Tuesday, March 13, 2012

Shapley-Shubik Power Index in R

This spring we have Rector Elections at Warsaw School of Economics. One of my collegues Tomasz Szapiro agreed to start in the elections. This induced me to write Shapley-Shubik Power Index calculation snippet in R.
Rector elections in Warsaw School of Economics are organized in eleven constituencies representing different communities of our school. Each constituency is represented by different number of electors. I have written a simple R code calculating relative power of electors representing those constituencies.
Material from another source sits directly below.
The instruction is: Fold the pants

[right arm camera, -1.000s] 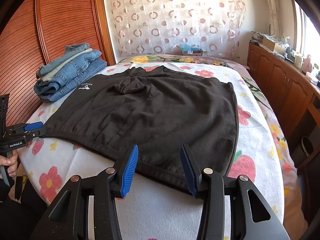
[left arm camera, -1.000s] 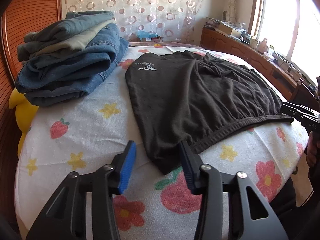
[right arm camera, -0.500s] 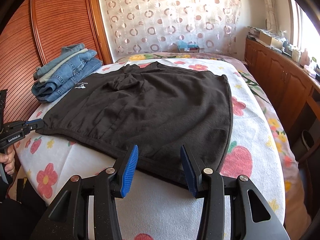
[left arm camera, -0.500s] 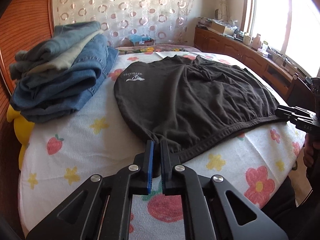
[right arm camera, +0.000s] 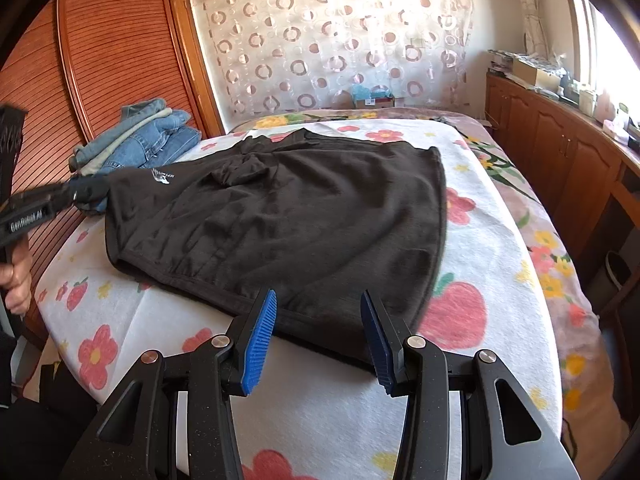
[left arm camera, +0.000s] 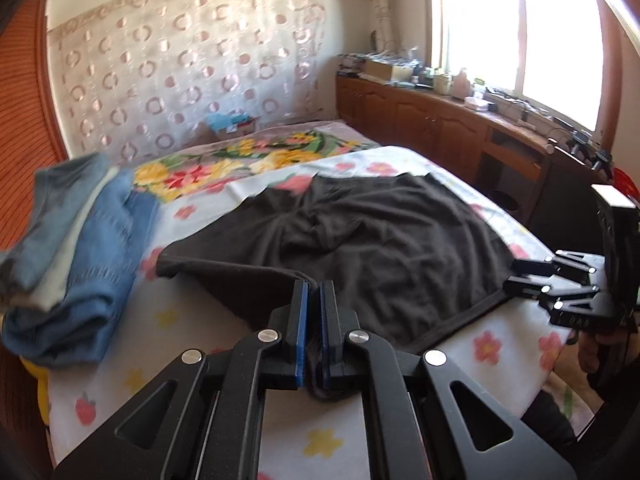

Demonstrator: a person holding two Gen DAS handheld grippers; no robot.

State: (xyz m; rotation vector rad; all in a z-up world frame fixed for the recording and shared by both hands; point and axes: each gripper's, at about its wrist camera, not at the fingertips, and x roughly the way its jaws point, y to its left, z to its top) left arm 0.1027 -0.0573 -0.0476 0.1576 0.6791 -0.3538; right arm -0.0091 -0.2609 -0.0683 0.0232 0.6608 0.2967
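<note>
Your left gripper (left arm camera: 313,294) is clenched on the near-left corner of the black pants (right arm camera: 288,216) spread on the bed (right arm camera: 500,280), your right gripper (right arm camera: 318,312) gapes empty at the hem, so folding has barely begun.

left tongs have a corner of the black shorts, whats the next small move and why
Probably carry the left tongs across toward the shorts' far side edge, folding the black shorts in half. They are shut on the lifted waistband corner, and that edge already curls over, while the rest lies flat on the floral blanket. The right tongs hang open at the near hem, holding nothing, so they could pin it down.
</note>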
To reduce the volume of calculations I have joined some constituencies (6 and 7, 8 and 9, 10 and 11).

Here is the code performing the Shapley-Shubik Power Index calculations:


# number of electors in each constituency
const <- c(30, 22, 27, 27, 41, + 11, 38 + 5, 1 + 9)
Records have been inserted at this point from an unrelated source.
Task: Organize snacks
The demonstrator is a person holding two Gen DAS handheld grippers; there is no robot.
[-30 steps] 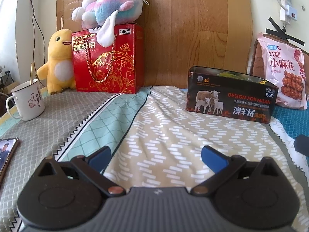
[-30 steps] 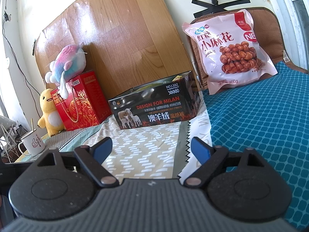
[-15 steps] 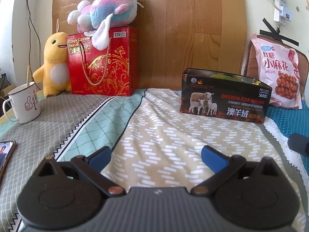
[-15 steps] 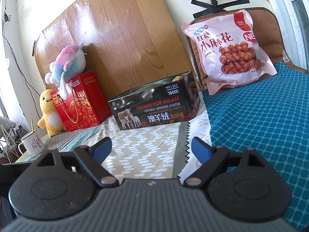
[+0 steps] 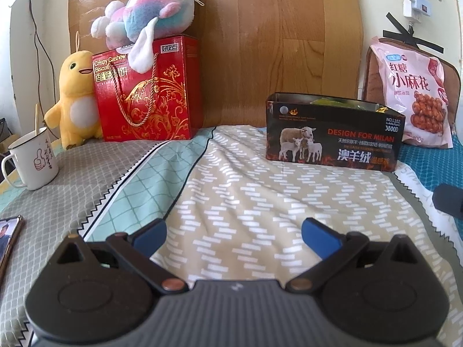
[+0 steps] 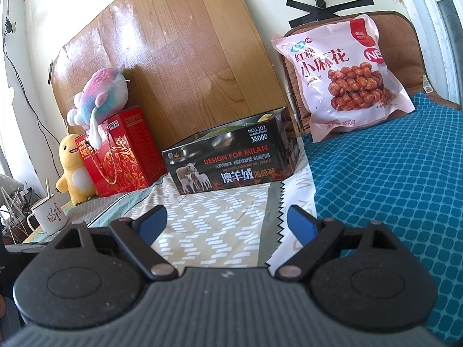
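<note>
Bed surface, patterned sheet under both grippers, wood board against the far wall. Left gripper low over the sheet, blue pads wide apart, nothing between them. Right gripper same — jaws spread, empty, over the seam where the beige sheet meets a teal cover on the right. Black tin sits far-centre on the sheet, lid off, some greenish packets inside, can't tell what. Pink snack bag stands far right, leaning on a brown cushion, well apart from the tin. Red biscuit box far left, pastel plush on top of it, yellow duck plush just beside its left side. White mug with a stick in it — near-left of the duck. Phone at the left edge.
</note>
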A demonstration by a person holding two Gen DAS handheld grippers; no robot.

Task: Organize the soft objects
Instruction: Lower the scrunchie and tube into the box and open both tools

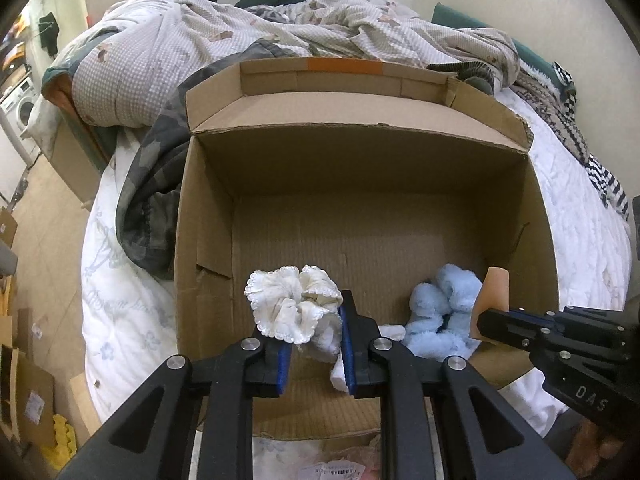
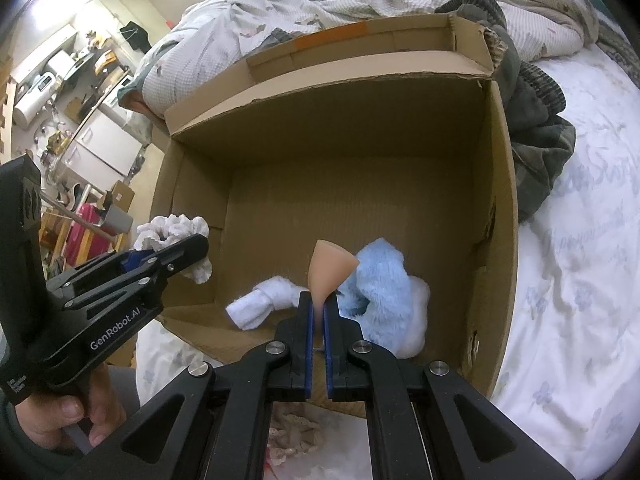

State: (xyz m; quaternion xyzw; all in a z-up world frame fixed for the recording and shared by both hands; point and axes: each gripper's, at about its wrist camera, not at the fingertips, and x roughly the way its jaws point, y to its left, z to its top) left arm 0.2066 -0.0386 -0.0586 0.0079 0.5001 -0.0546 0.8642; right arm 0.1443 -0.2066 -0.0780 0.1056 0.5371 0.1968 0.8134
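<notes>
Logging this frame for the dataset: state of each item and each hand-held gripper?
cardboard box: open, flaps up, on bed
white scrunchie: held over box
left hand-held gripper: shut on white scrunchie
peach sponge: pinched, over box
right hand-held gripper: shut on peach sponge
blue plush: in box
white sock: in box

The left tongs (image 2: 192, 254) carry "GenRobot.AI" in white on their black body. In the left wrist view, the right tongs (image 1: 486, 322) show white letters that seem to read "DAS". Barcoded paper labels (image 1: 340, 470) below the box are too small to read.
</notes>
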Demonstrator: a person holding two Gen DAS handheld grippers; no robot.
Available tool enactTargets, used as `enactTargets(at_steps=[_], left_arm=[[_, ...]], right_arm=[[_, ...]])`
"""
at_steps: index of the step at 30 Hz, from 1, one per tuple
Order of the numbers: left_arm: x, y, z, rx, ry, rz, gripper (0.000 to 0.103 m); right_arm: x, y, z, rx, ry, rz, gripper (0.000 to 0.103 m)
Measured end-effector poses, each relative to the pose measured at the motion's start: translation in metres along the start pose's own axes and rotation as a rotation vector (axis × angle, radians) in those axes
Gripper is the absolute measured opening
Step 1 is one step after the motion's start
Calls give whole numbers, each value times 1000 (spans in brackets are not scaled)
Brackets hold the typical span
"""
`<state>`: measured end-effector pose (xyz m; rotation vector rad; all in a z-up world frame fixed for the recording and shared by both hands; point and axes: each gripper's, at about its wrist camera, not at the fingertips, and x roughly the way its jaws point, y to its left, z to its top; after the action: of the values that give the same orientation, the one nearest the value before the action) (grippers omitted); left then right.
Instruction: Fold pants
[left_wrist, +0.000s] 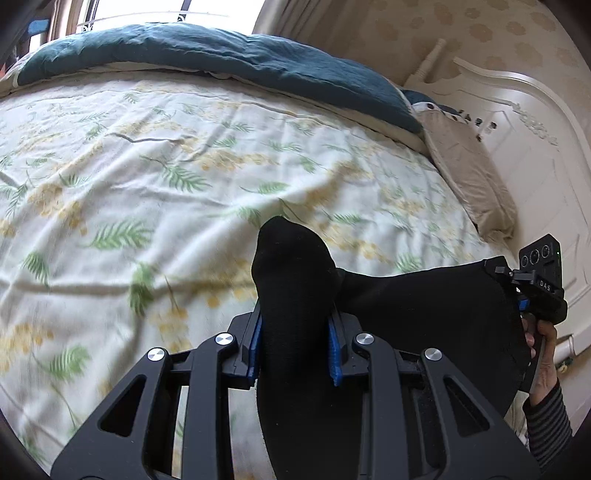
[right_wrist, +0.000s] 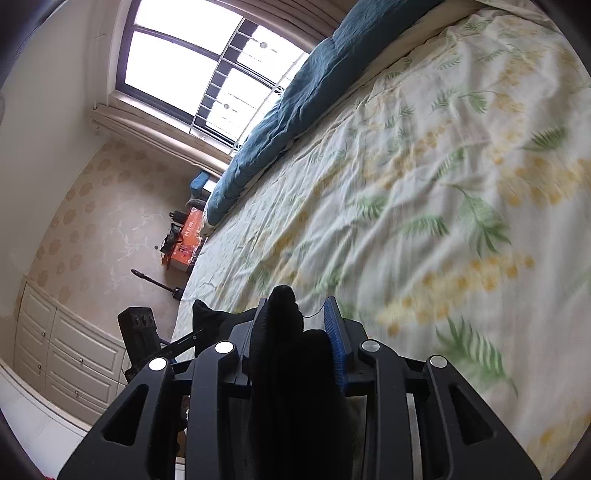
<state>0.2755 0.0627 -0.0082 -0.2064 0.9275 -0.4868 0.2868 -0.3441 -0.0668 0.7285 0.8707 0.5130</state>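
Black pants (left_wrist: 424, 306) — bunched, lifted off the bed, stretched between both grips

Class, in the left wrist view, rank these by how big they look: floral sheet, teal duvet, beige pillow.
1. Floral sheet
2. Teal duvet
3. Beige pillow
The duvet lies farthest from the camera, so its true size is unsure.

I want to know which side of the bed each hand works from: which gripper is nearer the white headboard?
Right. The right gripper holds the black pants beside the headboard; the left gripper grips them farther out over the floral sheet.
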Motion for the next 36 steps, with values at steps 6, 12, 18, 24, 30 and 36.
enactTargets(at_steps=[6, 12, 18, 24, 30, 36], left_arm=[[19, 15, 9, -35, 25, -2, 27], [25, 17, 7, -29, 20, -15, 28], [26, 19, 6, -36, 12, -27, 30], [26, 20, 4, -40, 7, -32, 32], [26, 21, 4, -52, 7, -41, 33], [23, 20, -3, -36, -12, -16, 58]], right_arm=[[18, -23, 8, 56, 24, -11, 30], [24, -51, 5, 131, 28, 19, 30], [23, -55, 3, 135, 32, 33, 30], [19, -59, 0, 141, 26, 45, 30], [17, -61, -1, 144, 26, 50, 30], [4, -61, -5, 162, 17, 72, 41]])
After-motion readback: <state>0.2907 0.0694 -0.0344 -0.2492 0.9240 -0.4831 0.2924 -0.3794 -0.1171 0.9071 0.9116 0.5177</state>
perms <- permutations(8, 8)
outcome <- apply(perms, 1, function(x) {
    x[sum(cumsum(const[x]) < 107) + 1] })

sspi <- prop.table(table(outcome))
names(sspi) <- c("C_1","C_2", "C_3", "C_4", "C_5",
                 "C_67", "C_89", "C_1011")
plot(sspi / (const / sum(const)),
     xlab="constituency", ylab="power index / votes")

The plot generated by the code shows relative power of constituency to number of its votes. Here it goes:

Interestingly relative power index of almost all constituencies is balanced. However, power index of constituency #2 is very low in comparison to the fraction of electors it possesses.


  1. I did the same without combining constituencies, and the result are pretty much the same - #2 seems to be really under-represented.
    On the other hand the student constituency seems to have really high relative power.

  2. HI there: Two questions: 1) do the permutations need to match the number of constituencies in the variable constit? 2) Is the number 107 the number required to win the election?